Specific amino acid urinary: mainly threonine serine histidine alanine hydroxyproline excretion is normal, so it can be distinguished from all amino acid urinary glycine valine and hydroxyproline excretion can be distinguished from iminoglycine urine The excretion of two base amino acids in the urine is also normal to be distinguished from cystine urine.

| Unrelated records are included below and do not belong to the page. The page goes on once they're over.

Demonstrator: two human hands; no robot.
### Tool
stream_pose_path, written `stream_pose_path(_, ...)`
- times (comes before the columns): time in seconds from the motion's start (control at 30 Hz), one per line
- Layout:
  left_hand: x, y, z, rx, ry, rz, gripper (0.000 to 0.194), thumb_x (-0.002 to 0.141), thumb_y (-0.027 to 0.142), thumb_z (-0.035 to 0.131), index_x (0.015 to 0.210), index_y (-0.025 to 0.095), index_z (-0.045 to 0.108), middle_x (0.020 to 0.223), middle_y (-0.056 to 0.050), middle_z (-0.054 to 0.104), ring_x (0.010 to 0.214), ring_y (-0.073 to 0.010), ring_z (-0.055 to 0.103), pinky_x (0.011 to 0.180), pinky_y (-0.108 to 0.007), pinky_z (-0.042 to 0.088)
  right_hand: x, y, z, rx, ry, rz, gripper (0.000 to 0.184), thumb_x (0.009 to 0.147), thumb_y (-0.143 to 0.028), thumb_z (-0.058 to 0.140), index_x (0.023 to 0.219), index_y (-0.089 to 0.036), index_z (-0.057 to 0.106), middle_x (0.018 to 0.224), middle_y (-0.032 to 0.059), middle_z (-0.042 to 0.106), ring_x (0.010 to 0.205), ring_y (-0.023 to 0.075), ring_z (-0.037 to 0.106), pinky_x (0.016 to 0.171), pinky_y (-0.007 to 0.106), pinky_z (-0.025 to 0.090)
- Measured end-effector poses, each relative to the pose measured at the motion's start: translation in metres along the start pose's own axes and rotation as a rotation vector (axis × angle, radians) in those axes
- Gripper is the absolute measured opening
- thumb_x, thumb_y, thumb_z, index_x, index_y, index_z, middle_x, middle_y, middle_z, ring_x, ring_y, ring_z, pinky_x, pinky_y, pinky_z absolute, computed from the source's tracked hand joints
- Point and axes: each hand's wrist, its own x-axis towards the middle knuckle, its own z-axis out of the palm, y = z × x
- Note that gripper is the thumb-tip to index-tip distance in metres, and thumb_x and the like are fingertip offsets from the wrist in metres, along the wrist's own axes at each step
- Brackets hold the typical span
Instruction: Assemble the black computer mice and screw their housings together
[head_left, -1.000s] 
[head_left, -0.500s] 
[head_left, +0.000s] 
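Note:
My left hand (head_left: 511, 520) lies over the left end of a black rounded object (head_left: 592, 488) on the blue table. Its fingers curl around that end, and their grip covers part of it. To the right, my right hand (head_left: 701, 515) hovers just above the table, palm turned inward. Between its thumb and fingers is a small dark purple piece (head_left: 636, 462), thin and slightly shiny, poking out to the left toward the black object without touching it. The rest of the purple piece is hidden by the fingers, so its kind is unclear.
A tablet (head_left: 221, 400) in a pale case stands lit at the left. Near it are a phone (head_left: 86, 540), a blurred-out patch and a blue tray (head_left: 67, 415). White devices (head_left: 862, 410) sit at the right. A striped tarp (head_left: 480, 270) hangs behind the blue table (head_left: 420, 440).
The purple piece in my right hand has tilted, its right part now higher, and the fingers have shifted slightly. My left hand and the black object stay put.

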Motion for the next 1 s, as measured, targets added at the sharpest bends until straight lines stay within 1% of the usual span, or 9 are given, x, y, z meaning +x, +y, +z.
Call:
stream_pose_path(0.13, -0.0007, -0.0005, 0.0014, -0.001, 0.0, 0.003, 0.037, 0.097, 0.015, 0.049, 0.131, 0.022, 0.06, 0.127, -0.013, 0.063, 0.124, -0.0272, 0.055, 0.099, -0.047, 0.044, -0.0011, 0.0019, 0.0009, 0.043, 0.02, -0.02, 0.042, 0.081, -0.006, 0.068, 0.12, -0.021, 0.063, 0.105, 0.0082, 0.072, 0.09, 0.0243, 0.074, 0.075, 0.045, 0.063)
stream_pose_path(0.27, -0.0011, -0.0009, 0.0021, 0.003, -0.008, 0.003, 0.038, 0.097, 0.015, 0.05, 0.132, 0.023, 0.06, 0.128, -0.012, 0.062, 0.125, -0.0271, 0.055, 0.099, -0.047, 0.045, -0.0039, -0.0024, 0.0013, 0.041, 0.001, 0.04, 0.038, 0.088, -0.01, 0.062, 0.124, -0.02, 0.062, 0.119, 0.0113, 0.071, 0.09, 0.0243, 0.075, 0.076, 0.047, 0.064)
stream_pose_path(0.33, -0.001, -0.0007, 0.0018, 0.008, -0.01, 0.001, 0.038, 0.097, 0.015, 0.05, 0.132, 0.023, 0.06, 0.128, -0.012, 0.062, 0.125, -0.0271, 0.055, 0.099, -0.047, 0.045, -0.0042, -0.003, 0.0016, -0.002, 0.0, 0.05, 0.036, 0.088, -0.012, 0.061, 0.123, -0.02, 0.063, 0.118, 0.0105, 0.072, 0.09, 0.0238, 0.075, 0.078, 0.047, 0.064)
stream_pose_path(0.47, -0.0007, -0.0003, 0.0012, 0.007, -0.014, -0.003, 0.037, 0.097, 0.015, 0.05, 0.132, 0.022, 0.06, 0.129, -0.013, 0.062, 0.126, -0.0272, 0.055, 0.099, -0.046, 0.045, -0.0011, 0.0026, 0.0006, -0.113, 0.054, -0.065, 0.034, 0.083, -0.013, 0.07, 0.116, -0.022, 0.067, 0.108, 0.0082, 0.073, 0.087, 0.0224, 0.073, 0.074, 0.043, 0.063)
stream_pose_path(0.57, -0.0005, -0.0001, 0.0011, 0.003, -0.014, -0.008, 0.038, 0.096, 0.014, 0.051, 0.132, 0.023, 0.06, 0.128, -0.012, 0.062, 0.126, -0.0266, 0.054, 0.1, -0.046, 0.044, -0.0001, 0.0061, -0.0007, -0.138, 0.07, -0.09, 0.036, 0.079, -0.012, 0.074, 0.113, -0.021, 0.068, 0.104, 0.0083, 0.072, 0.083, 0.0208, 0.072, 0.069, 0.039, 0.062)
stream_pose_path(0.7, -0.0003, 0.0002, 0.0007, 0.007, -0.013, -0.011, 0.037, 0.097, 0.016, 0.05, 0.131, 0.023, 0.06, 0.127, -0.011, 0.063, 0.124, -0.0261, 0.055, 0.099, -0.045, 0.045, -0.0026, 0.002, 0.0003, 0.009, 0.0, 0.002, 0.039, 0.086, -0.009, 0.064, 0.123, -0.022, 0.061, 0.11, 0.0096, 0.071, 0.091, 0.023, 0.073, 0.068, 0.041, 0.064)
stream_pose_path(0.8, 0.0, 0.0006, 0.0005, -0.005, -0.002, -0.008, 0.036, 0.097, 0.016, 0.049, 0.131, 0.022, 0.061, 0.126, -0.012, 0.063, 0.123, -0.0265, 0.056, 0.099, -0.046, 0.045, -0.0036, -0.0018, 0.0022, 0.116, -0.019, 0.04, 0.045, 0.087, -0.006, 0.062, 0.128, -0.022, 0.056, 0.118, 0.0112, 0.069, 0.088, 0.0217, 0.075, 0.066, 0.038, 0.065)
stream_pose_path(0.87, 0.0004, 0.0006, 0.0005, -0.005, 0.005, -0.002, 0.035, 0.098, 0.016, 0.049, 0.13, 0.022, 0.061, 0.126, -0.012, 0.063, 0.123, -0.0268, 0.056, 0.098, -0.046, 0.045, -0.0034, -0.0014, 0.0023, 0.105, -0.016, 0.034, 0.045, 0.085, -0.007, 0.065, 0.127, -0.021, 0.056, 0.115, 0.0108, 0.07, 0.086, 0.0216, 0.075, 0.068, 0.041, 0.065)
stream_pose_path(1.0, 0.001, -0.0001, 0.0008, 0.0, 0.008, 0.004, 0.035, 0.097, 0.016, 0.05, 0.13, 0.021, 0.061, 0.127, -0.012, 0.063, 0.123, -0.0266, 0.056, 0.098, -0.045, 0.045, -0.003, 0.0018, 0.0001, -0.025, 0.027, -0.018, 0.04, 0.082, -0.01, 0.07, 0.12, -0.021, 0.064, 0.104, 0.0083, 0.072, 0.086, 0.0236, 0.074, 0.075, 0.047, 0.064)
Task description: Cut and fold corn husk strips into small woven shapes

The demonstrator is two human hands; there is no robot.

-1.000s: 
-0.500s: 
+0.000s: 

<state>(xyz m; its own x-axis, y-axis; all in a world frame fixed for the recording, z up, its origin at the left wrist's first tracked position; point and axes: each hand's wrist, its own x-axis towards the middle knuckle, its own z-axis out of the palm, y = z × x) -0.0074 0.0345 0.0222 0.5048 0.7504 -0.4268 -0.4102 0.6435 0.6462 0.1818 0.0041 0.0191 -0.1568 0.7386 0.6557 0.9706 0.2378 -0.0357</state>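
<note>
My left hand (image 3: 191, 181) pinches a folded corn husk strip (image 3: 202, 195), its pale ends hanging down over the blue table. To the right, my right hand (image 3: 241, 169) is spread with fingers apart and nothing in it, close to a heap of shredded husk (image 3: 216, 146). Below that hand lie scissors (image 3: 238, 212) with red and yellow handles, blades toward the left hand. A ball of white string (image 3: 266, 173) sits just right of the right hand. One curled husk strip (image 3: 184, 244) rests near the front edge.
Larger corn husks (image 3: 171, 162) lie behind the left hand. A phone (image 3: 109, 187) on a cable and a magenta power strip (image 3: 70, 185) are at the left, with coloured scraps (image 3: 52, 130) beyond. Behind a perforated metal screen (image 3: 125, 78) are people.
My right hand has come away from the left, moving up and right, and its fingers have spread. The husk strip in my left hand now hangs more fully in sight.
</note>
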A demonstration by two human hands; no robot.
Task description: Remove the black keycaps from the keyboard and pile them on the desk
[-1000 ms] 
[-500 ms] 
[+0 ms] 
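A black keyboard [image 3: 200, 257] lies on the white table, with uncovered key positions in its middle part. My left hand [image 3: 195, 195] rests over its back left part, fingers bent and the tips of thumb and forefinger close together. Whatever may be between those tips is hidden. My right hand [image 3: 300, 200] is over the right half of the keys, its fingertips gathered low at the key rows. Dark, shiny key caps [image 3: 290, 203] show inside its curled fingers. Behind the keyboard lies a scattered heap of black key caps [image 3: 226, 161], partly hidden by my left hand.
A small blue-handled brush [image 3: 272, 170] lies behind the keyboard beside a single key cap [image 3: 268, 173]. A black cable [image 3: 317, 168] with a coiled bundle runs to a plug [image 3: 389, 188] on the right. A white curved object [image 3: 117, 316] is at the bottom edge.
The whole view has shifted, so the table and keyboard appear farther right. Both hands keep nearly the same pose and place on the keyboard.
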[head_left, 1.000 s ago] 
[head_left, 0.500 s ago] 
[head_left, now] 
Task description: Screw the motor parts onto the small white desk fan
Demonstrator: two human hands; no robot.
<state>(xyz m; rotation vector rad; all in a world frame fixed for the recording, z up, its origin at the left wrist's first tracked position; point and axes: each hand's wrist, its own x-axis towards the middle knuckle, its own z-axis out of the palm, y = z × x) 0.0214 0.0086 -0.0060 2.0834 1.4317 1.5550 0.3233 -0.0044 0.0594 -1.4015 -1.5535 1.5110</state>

Renal glucosuria: refers to a disease of diabetes caused by a decrease in glucose function in the proximal tubules when the blood glucose concentration is normal or lower than the normal renal sugar threshold. Clinically divided into primary renal glucosuria and secondary renal glucosuria. Renal glucosuria can be associated with many tubular defects, including amino aciduria and renal tubular acidosis. If the system appears alone, and other kidney functions are normal, it is mostly autosomal dominant hereditary features, and even invisible, the isolated renal glucosuria and diabetes secondary to diabetes occur at a ratio of about 2:1000. The maximum glucose reabsorption rate is reduced, and glucose is excreted in the urine. In addition to the rare glucose-galactose malabsorption, intestinal transport of glucose is normal.

Asymptomatic bacteriuria: also known as occult bacteriuria, is a occult urinary tract infection, which means that the patient has true bacterial urine (quantitative culture of urinary bacteria in the middle of cleaning is more than 105/ml for 2 consecutive times, and the same 2 strains are the same And the false positives of the results were excluded without any symptoms of urinary tract infection, but in some cases, mild symptoms were found after careful inquiry. Its bacteria come from the kidneys or from the bladder. Asymptomatic bacterial urine has a higher incidence than symptomatic patients. The incidence rate is 4% in women aged 16 to 65 and 0.5% in men. Although 1/4 of bacteriuria disappears in female patients, New bacterial urine is also constantly occurring, so the incidence of 4% is quite constant.